## Exercise objective
Each line of the data below must be reproduced without any change.

## Data
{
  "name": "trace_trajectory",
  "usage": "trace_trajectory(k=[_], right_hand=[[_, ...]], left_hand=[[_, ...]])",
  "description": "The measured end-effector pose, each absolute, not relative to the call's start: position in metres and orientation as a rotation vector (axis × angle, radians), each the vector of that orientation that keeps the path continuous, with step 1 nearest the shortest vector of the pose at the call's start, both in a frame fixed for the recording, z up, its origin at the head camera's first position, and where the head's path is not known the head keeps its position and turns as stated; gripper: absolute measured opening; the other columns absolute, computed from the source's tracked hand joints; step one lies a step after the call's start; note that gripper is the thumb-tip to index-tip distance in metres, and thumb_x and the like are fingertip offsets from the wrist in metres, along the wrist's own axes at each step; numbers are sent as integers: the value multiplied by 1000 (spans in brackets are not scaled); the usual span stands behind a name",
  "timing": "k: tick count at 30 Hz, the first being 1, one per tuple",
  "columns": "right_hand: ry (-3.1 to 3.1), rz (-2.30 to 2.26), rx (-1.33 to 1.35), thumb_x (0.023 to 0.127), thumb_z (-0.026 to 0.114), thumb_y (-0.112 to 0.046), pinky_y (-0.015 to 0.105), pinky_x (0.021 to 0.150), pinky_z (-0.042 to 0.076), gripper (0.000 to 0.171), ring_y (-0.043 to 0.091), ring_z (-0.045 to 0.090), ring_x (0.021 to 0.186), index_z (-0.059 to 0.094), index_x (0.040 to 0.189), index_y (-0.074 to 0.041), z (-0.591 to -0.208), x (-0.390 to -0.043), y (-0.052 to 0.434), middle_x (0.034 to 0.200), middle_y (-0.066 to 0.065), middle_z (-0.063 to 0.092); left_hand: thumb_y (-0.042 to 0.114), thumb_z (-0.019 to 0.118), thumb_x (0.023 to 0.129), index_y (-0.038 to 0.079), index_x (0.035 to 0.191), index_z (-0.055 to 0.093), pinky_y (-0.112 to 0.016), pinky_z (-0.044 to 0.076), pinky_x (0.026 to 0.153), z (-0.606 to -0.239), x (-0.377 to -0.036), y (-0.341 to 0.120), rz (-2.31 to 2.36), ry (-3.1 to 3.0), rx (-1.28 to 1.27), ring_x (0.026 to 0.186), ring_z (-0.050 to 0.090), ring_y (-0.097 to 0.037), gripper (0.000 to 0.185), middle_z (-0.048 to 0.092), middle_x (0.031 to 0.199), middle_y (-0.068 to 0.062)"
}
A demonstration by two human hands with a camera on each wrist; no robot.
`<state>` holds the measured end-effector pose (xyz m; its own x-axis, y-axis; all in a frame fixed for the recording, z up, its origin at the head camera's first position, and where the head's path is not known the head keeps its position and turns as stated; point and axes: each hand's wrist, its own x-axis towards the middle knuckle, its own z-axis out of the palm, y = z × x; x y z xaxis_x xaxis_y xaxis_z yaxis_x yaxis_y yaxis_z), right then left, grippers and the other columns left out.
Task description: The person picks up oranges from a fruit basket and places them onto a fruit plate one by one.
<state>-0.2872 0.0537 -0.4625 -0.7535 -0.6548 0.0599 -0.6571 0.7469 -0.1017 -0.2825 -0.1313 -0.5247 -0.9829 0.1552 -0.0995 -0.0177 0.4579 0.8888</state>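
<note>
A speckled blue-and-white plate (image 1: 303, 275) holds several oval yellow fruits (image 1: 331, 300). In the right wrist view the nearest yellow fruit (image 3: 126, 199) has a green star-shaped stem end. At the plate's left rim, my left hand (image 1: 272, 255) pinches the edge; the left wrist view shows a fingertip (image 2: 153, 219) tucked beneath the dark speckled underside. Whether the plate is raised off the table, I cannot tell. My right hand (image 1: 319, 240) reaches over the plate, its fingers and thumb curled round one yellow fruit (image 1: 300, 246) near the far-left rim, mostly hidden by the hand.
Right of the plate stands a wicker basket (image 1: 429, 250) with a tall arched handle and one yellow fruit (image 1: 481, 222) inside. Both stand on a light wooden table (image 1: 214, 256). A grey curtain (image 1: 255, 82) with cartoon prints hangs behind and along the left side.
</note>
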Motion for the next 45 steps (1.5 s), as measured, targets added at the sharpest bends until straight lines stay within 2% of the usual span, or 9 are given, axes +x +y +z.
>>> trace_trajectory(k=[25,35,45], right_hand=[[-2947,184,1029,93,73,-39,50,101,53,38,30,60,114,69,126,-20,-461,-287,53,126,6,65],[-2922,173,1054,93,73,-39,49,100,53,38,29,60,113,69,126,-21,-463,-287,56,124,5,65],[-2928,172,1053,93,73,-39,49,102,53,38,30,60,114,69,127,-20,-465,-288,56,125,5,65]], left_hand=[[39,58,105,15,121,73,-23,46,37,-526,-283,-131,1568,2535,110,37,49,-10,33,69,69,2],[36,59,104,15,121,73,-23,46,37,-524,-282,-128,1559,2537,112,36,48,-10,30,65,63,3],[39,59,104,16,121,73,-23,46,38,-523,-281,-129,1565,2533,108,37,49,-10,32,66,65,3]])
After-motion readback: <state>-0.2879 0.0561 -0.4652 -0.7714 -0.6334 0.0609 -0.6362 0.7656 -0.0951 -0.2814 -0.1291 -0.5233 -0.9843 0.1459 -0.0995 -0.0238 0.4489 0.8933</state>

## Response to the exercise
{
  "name": "trace_trajectory",
  "usage": "trace_trajectory(k=[_], right_hand=[[_, ...]], left_hand=[[_, ...]])",
  "description": "The measured end-effector pose, each absolute, not relative to the call's start: position in metres and orientation as a rotation vector (axis × angle, radians), each the vector of that orientation that keeps the path continuous, with step 1 nearest the shortest vector of the pose at the call's start, both in a frame fixed for the recording, z up, its origin at the head camera's first position, and where the head's path is not known the head keeps its position and turns as stated; gripper: absolute measured opening; the other columns absolute, computed from the source's tracked hand joints; step one lies a step after the call's start; note that gripper is the thumb-tip to index-tip distance in metres, and thumb_x and the like are fingertip offsets from the wrist in metres, along the wrist's own axes at each step; numbers are sent as integers: the value multiplied by 1000 (spans in brackets are not scaled); the usual span stands behind a name",
  "timing": "k: tick count at 30 Hz, the first being 1, one per tuple",
  "columns": "right_hand: ry (-3.1 to 3.1), rz (-2.30 to 2.26), rx (-1.33 to 1.35), thumb_x (0.023 to 0.127), thumb_z (-0.026 to 0.114), thumb_y (-0.112 to 0.046), pinky_y (-0.015 to 0.105), pinky_x (0.021 to 0.150), pinky_z (-0.042 to 0.076), gripper (0.000 to 0.171), ring_y (-0.043 to 0.091), ring_z (-0.045 to 0.090), ring_x (0.021 to 0.186), index_z (-0.059 to 0.094), index_x (0.040 to 0.189), index_y (-0.074 to 0.041), z (-0.591 to -0.208), x (-0.390 to -0.043), y (-0.052 to 0.434), middle_x (0.034 to 0.200), middle_y (-0.066 to 0.065), middle_z (-0.063 to 0.092); left_hand: thumb_y (-0.042 to 0.114), thumb_z (-0.019 to 0.118), thumb_x (0.023 to 0.129), index_y (-0.038 to 0.079), index_x (0.035 to 0.191), index_z (-0.055 to 0.093), pinky_y (-0.112 to 0.016), pinky_z (-0.044 to 0.076), pinky_x (0.026 to 0.153), z (-0.606 to -0.239), x (-0.377 to -0.036), y (-0.341 to 0.120), rz (-2.31 to 2.36), ry (-3.1 to 3.0), rx (-1.28 to 1.27), ring_x (0.026 to 0.186), ring_z (-0.050 to 0.090), ring_y (-0.097 to 0.037), gripper (0.000 to 0.185), middle_z (-0.048 to 0.092), middle_x (0.031 to 0.199), middle_y (-0.068 to 0.062)"
}
A demonstration by two human hands with a camera on each wrist; no robot.
`<state>` holds the measured end-effector pose (xyz m; its own x-axis, y-axis; all in a frame fixed for the recording, z up, its origin at the head camera's first position, and where the head's path is not known the head keeps its position and turns as stated; point and axes: each hand's wrist, its own x-axis towards the middle knuckle, its own z-axis out of the palm, y = z × x; x y z xaxis_x xaxis_y xaxis_z yaxis_x yaxis_y yaxis_z), right then left, grippers and the other columns left out.
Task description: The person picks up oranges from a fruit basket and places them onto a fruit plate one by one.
<state>-0.2872 0.0537 -0.4625 -0.7535 -0.6548 0.0599 -0.6571 0.7469 -0.1017 -0.2825 -0.1313 -0.5247 -0.9829 0.1552 -0.0995 -0.0177 0.4579 0.8888</state>
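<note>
A speckled blue-and-white plate (image 1: 303, 275) holds several oval yellow fruits (image 1: 331, 300). In the right wrist view the nearest yellow fruit (image 3: 126, 199) has a green star-shaped stem end. At the plate's left rim, my left hand (image 1: 272, 255) pinches the edge; the left wrist view shows a fingertip (image 2: 153, 219) tucked beneath the dark speckled underside. Whether the plate is raised off the table, I cannot tell. My right hand (image 1: 319, 240) reaches over the plate, its fingers and thumb curled round one yellow fruit (image 1: 300, 246) near the far-left rim, mostly hidden by the hand.
Right of the plate stands a wicker basket (image 1: 429, 250) with a tall arched handle and one yellow fruit (image 1: 481, 222) inside. Both stand on a light wooden table (image 1: 214, 256). A grey curtain (image 1: 255, 82) with cartoon prints hangs behind and along the left side.
</note>
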Motion for the next 45 steps (1.5 s), as measured, targets added at the sharpest bends until straight lines stay within 2% of the usual span, or 9 are given, axes +x +y +z.
>>> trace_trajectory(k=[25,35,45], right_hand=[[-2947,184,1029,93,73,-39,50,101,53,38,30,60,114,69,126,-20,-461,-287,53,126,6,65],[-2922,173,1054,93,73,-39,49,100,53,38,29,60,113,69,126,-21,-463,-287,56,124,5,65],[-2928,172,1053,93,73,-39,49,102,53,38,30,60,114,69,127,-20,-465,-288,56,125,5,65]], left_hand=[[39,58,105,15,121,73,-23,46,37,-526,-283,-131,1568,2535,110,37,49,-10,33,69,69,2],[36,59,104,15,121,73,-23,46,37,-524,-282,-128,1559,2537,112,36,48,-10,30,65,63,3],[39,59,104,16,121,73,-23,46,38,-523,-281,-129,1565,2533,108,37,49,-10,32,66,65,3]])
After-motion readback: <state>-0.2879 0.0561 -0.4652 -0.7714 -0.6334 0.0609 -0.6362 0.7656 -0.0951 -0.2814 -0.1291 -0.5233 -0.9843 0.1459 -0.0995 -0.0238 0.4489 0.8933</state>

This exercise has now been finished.